- _Problem details_:
Below are lines of records; copy exactly those from the one containing "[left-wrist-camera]" through the one containing "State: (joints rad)", leaving the pictures behind.

Records from a dataset:
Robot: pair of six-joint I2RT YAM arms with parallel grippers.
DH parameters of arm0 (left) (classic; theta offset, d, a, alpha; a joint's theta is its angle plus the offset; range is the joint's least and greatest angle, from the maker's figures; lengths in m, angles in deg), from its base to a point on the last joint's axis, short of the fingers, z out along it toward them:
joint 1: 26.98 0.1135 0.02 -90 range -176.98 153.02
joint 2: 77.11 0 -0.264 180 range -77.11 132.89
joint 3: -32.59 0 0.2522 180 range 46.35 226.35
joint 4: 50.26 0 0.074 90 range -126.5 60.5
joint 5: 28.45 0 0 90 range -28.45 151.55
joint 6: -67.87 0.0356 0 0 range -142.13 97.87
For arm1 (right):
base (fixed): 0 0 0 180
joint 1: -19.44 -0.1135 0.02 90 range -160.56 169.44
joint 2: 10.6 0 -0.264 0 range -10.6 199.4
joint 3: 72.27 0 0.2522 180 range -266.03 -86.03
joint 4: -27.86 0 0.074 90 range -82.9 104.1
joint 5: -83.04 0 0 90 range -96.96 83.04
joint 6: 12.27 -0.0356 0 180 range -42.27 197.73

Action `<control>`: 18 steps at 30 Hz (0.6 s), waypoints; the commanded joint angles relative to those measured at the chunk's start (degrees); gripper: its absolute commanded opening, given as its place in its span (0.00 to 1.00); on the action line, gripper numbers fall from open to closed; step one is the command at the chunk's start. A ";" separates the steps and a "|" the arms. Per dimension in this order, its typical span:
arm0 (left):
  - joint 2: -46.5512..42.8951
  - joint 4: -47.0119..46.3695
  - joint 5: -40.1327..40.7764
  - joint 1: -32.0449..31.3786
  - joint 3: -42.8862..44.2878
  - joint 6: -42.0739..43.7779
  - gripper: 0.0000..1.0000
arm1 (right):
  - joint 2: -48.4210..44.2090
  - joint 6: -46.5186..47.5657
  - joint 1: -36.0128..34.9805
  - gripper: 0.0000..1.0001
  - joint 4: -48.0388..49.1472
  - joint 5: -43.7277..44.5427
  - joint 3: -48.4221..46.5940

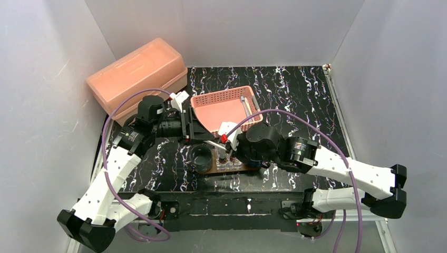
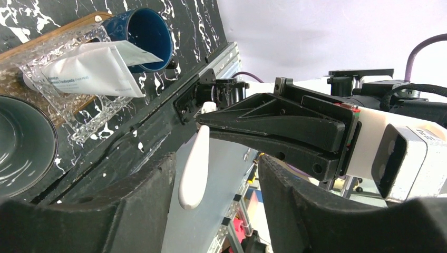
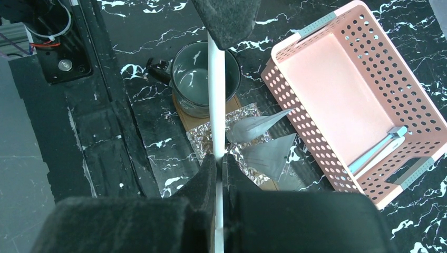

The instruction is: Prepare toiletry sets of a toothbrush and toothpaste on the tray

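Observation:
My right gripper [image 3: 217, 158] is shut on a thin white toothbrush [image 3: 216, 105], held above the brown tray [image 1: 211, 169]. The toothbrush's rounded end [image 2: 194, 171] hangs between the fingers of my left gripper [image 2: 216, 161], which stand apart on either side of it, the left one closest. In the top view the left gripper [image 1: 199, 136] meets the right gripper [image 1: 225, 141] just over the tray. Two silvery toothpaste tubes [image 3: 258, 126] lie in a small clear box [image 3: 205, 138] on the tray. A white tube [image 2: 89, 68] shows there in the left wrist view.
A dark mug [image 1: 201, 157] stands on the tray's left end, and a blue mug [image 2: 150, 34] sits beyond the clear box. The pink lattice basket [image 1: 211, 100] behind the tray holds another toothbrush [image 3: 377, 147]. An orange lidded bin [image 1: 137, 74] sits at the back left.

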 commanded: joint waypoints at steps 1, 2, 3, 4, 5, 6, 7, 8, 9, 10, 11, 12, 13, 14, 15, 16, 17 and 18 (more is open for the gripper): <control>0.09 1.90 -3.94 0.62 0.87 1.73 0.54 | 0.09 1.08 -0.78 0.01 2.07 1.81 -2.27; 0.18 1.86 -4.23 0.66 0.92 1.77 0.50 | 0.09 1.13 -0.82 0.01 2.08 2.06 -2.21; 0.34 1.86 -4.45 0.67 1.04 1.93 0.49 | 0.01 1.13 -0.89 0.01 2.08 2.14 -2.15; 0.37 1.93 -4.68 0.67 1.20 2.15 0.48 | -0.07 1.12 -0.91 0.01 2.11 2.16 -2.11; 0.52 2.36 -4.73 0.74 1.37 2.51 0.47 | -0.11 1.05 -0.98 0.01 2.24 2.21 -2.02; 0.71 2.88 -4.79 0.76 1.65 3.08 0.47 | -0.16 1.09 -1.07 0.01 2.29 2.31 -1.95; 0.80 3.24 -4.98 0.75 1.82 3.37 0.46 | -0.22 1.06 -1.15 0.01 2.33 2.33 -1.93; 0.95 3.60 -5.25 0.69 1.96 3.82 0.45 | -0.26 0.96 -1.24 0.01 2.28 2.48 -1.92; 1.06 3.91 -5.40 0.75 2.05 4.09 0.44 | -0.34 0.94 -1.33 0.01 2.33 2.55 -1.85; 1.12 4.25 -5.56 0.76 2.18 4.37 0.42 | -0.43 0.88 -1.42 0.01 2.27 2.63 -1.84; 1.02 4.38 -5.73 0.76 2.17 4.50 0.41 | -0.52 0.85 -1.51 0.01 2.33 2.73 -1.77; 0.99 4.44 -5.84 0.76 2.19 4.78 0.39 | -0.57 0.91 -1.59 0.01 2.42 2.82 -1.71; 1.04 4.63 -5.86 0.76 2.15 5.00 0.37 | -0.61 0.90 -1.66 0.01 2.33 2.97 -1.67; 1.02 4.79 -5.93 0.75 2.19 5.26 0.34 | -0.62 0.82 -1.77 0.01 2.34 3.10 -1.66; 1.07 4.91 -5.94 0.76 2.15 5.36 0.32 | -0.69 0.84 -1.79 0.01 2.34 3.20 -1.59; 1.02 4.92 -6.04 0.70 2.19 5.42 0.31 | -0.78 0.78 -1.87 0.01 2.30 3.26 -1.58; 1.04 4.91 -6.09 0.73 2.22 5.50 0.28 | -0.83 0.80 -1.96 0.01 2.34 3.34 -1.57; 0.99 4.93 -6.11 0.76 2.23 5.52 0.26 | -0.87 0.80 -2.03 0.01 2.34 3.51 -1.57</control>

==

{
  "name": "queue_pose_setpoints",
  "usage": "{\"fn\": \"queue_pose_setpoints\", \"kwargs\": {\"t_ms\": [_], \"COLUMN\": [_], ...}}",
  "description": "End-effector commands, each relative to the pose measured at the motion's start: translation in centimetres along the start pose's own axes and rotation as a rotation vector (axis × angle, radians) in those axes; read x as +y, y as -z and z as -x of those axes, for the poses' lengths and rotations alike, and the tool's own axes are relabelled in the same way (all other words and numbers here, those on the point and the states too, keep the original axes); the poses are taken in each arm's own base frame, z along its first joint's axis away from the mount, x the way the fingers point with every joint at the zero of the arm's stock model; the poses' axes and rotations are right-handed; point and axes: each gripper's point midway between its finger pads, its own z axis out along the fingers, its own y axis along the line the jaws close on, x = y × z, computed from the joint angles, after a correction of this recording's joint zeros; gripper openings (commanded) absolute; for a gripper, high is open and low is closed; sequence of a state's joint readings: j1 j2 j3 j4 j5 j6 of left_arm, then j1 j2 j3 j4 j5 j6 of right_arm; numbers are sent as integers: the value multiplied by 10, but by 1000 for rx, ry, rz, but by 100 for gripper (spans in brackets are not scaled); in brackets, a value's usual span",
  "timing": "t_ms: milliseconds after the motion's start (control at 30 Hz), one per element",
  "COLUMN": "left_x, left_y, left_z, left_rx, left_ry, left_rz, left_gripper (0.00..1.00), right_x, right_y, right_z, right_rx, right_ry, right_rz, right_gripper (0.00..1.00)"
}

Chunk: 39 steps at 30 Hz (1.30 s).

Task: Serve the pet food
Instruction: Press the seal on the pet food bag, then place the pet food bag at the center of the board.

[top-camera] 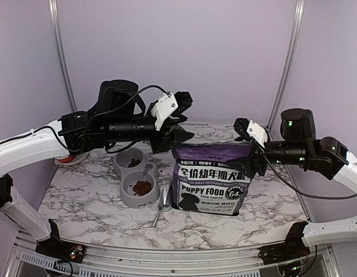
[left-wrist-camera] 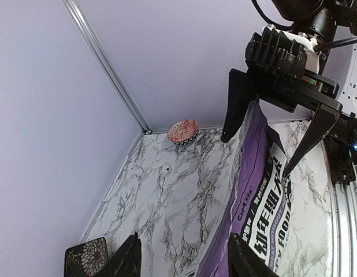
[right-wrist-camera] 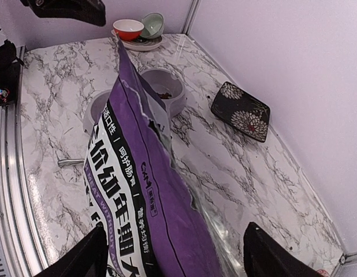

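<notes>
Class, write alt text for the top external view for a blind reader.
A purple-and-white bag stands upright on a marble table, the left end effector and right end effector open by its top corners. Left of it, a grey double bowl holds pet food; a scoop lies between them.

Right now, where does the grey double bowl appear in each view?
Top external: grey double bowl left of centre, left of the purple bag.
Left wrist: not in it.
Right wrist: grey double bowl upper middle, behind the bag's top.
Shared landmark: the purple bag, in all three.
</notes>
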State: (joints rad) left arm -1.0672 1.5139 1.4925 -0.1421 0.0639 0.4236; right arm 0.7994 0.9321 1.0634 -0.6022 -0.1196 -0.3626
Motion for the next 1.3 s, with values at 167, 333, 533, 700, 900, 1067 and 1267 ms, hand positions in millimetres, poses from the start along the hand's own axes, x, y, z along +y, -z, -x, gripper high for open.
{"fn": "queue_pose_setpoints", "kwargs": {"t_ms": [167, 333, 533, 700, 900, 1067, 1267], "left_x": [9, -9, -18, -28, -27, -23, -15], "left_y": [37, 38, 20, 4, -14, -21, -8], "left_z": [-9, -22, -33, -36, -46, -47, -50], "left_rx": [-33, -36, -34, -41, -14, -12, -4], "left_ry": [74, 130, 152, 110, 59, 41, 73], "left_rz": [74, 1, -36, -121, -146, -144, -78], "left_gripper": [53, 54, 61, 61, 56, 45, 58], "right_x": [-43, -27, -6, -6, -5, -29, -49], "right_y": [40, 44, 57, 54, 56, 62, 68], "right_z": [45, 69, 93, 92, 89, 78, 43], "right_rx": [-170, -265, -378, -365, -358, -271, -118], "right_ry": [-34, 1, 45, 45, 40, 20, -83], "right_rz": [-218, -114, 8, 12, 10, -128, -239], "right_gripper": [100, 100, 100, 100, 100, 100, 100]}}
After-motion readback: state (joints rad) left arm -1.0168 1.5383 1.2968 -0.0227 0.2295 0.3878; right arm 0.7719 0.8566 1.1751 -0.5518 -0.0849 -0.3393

- _Solution to this problem_:
[left-wrist-camera] 
[right-wrist-camera] 

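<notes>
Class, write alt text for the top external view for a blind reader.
A purple-and-white bag stands upright on a marble table, the left end effector and right end effector open by its top corners. Left of it, a grey double bowl holds pet food; a scoop lies between them.

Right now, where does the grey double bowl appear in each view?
Top external: grey double bowl left of centre, left of the purple bag.
Left wrist: not in it.
Right wrist: grey double bowl upper middle, behind the bag's top.
Shared landmark: the purple bag, in all three.
</notes>
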State: (joints rad) left arm -1.0672 1.5139 1.4925 -0.1421 0.0639 0.4236; right arm 0.7994 0.9321 1.0634 -0.6022 -0.1196 -0.3626

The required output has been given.